The material below is to be copied exactly from the line with "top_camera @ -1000" up to and including the line with "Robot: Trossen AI", with nothing else kept and no pictures.
═════ Data provided ═════
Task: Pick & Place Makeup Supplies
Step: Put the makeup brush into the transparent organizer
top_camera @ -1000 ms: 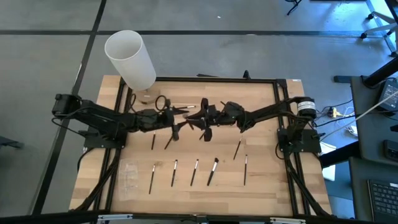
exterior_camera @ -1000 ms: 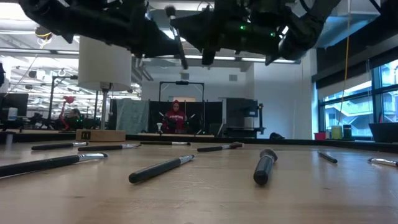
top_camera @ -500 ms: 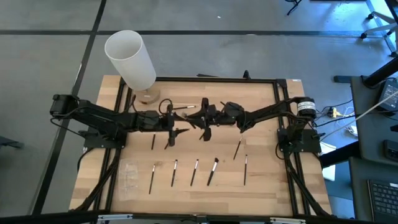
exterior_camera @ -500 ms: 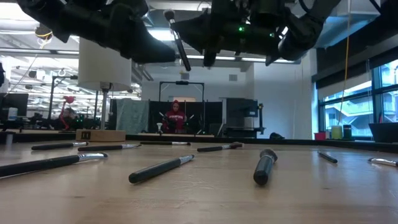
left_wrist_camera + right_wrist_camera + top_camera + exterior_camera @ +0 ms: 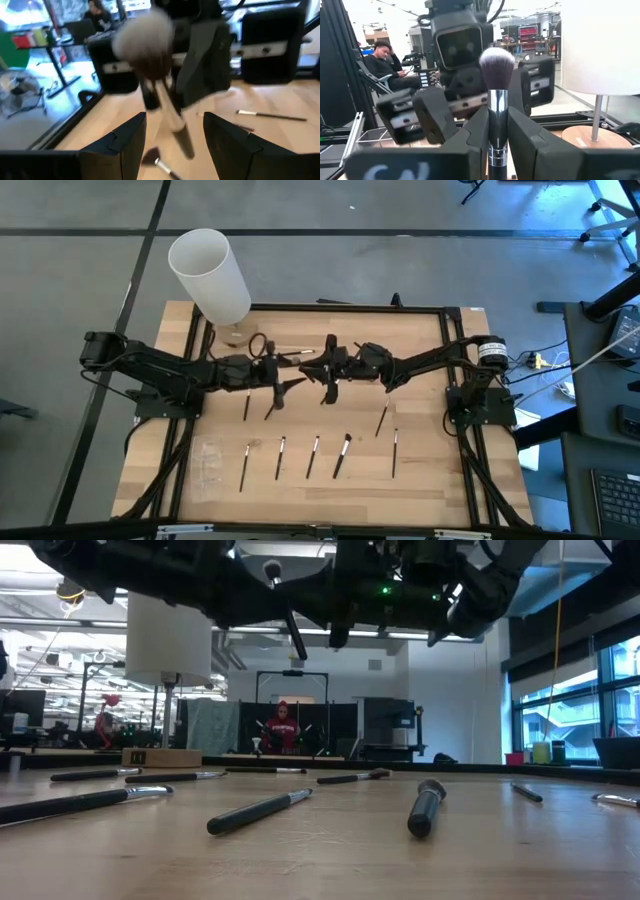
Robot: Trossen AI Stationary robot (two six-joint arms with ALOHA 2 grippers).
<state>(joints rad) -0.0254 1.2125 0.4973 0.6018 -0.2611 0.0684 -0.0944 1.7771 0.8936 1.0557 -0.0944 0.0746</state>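
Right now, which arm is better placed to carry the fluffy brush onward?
Probably the right arm: its claw is shut on the fluffy brush, held upright above the table. The left claw faces it, open and empty.

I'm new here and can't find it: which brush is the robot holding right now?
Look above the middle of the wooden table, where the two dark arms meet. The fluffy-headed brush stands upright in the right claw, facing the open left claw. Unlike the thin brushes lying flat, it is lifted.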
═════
> [Answer to this problem]:
top_camera @ -1000 ms: 
exterior_camera @ -1000 ms: 
top_camera @ -500 ms: 
exterior_camera @ -500 ms: 
left_wrist_camera + right_wrist_camera + top_camera + exterior_camera @ +0 ms: 
Robot: Trossen AI Stationary robot (two six-joint arms with ALOHA 2 grippers).

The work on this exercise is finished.